PROBLEM STATEMENT: Review the material line by line. Identify and copy every line that contains the string "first".

DATA FOR ANALYSIS:
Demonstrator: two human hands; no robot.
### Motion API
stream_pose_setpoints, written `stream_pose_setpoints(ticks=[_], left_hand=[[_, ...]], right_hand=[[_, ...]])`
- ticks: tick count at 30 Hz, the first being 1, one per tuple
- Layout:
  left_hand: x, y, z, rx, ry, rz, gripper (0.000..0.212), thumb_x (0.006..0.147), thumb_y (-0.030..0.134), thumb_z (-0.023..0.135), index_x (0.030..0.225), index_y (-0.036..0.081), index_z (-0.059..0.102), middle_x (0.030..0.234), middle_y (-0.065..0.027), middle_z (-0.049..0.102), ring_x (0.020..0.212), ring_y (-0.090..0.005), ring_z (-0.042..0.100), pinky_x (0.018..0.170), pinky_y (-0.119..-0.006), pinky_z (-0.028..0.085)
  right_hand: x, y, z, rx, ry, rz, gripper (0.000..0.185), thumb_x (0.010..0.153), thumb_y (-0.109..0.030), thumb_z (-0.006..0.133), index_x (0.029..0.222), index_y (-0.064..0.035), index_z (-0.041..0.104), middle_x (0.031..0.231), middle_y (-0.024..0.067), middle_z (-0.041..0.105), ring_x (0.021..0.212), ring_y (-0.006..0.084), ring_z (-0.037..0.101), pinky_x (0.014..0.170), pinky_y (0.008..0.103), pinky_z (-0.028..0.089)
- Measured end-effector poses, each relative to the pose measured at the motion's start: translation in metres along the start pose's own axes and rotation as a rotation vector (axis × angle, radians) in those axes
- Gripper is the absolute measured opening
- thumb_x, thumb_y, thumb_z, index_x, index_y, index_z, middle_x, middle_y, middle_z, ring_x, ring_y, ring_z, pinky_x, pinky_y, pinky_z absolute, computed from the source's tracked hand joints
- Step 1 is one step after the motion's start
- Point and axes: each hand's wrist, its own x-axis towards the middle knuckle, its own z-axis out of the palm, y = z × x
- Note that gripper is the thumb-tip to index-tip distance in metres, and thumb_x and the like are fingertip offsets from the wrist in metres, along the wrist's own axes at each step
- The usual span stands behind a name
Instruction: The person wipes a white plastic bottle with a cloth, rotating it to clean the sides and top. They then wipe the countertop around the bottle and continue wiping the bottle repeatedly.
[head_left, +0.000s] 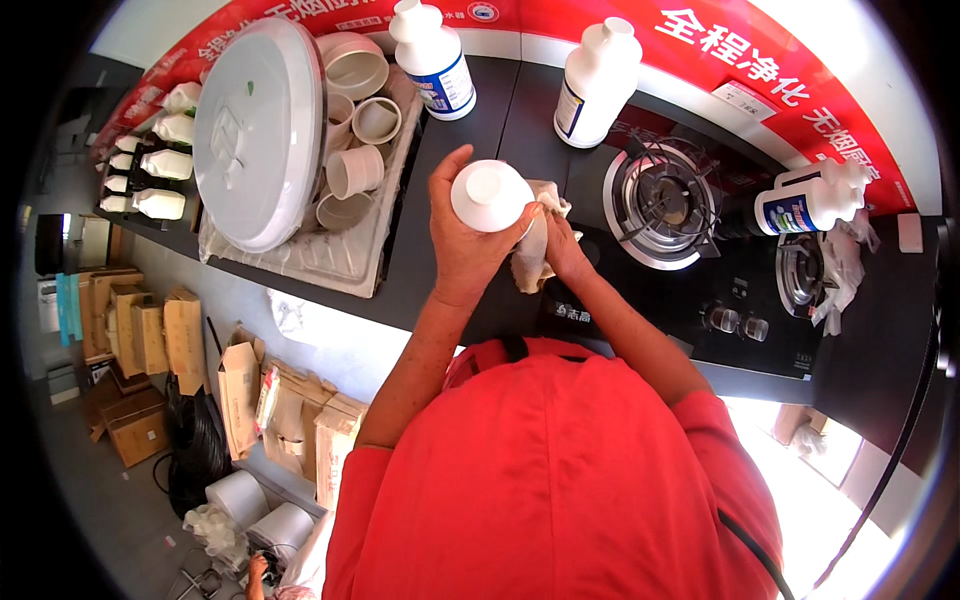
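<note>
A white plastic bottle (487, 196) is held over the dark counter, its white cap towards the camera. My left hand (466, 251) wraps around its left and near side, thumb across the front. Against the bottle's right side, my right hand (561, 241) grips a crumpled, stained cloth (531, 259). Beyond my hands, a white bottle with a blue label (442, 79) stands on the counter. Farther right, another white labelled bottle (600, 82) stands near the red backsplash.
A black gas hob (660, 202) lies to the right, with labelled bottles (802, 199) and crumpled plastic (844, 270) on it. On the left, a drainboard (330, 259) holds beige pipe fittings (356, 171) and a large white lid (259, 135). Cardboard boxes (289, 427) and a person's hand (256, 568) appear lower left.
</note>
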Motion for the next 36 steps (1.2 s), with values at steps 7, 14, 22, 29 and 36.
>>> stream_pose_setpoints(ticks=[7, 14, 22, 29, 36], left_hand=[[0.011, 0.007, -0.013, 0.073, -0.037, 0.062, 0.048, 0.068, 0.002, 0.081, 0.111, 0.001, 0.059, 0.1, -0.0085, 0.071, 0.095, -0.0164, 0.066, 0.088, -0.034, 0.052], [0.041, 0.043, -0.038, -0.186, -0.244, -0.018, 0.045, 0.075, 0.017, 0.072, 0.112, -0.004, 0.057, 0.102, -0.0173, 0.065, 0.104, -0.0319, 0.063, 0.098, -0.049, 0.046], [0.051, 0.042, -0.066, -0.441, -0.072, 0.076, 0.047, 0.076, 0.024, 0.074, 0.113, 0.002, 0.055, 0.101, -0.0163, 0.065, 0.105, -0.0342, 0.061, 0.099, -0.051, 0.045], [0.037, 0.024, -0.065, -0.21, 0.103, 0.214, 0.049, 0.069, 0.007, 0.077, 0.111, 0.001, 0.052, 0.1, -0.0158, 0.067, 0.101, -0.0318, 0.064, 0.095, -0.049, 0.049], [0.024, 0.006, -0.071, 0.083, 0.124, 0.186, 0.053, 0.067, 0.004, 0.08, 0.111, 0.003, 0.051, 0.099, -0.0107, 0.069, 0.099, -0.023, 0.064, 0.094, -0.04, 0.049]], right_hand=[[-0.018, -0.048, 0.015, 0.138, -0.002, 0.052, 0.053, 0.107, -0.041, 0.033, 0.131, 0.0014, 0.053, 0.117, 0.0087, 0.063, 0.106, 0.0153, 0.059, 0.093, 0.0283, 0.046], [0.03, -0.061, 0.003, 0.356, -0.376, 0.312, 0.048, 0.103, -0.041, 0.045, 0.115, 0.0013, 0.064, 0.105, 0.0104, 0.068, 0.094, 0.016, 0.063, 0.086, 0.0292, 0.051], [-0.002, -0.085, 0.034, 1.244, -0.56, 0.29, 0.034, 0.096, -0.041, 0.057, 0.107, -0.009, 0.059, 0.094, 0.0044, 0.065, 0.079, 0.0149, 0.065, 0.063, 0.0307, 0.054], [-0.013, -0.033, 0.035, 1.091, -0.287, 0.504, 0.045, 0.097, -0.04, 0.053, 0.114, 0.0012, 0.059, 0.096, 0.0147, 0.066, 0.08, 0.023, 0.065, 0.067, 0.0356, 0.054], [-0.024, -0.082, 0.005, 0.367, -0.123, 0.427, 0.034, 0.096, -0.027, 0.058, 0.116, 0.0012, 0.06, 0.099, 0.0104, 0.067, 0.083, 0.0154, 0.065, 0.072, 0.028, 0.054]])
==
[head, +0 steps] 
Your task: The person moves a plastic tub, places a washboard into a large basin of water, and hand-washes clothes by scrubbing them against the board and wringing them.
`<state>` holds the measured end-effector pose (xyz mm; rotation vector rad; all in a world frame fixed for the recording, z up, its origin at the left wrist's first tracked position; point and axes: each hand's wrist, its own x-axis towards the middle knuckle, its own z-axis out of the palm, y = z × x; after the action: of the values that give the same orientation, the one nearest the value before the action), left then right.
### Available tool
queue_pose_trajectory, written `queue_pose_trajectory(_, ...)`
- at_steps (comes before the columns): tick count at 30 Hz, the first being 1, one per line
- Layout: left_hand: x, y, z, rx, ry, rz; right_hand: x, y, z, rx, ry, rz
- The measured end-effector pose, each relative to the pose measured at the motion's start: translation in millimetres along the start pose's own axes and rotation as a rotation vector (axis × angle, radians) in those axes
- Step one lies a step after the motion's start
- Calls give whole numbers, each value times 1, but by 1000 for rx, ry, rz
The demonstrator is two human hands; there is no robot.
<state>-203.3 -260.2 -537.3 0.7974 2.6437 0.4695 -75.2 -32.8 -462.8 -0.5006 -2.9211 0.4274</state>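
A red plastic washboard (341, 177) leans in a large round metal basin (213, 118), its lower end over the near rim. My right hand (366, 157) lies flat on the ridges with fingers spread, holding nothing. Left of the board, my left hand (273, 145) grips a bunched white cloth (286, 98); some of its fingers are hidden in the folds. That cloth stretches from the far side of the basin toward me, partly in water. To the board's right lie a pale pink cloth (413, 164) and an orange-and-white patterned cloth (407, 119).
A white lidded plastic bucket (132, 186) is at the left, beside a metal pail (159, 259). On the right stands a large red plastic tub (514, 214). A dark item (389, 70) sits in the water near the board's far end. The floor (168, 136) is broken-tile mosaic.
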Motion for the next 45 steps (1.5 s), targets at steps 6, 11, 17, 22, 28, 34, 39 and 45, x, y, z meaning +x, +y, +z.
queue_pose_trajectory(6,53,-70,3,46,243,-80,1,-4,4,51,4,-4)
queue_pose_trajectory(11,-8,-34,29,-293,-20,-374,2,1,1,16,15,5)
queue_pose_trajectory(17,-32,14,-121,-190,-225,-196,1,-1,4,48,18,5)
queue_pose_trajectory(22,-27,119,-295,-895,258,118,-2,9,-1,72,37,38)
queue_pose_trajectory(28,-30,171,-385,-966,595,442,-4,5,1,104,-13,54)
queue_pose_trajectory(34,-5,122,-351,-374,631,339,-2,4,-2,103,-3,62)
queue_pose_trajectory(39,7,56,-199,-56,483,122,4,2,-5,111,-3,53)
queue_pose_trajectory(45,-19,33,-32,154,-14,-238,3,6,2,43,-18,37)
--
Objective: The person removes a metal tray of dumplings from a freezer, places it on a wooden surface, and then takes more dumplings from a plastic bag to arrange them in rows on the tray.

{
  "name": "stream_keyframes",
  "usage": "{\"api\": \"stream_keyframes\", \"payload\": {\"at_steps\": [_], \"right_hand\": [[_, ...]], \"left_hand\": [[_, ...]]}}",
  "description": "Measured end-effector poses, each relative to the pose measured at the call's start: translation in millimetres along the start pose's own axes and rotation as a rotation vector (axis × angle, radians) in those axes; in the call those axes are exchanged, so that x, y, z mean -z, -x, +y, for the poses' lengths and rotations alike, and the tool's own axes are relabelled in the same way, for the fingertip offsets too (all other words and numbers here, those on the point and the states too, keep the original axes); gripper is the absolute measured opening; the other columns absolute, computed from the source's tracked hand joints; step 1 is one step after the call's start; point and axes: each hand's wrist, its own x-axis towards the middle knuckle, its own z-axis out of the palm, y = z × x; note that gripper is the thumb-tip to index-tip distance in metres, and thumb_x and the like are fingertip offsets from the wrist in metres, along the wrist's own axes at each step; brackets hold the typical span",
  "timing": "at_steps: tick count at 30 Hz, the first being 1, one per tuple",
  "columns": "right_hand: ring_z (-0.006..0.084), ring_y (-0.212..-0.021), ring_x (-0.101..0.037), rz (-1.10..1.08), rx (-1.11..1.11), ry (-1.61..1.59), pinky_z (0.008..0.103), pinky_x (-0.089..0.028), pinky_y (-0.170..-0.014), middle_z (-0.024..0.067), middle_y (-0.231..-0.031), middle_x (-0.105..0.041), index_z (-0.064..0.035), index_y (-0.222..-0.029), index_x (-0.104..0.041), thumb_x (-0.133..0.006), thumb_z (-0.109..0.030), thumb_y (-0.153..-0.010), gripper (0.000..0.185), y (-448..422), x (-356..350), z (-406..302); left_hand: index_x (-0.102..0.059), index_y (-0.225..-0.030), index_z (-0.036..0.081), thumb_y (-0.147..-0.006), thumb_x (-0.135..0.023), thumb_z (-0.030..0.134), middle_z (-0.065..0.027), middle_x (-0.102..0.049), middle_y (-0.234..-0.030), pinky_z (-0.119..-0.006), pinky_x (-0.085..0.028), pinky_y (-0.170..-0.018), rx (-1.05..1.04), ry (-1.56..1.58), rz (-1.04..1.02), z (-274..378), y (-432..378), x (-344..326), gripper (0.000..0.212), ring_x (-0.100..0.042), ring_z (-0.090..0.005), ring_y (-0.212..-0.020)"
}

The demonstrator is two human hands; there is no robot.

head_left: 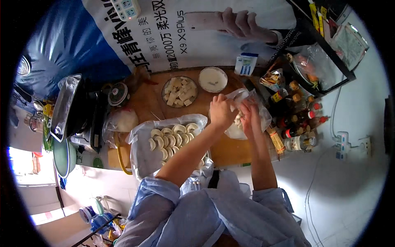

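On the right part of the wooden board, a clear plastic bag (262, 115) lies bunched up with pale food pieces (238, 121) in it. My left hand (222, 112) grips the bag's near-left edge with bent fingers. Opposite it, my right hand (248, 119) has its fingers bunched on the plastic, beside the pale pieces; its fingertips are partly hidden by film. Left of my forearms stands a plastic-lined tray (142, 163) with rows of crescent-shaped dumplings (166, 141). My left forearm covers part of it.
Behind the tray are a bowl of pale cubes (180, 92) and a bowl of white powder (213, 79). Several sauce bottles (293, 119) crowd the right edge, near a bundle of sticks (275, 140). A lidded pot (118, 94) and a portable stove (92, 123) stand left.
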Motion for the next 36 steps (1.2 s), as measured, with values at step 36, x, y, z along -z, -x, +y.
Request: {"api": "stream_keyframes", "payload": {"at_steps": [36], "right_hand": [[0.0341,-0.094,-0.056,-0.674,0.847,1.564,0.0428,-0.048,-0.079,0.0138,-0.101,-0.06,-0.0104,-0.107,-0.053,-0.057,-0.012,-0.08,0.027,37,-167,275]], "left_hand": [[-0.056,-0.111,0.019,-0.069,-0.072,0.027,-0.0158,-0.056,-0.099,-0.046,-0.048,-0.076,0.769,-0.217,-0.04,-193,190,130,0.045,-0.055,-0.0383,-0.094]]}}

RESULT OF THIS EXERCISE:
- ticks: tick count at 30 Hz, the first being 1, one per tuple
`<state>` holds the measured end-effector pose (xyz mm; rotation vector rad; all in a world frame fixed for the recording, z up, its origin at the left wrist's first tracked position; point and axes: each hand's wrist, its own x-axis towards the middle knuckle, its own z-axis out of the palm, y = z × x; after the action: of the values that give the same orientation, the one nearest the value before the action), left then right.
- at_steps (comes before the columns): tick count at 30 Hz, the first being 1, one per line
  "timing": "at_steps: tick count at 30 Hz, the first being 1, one per tuple",

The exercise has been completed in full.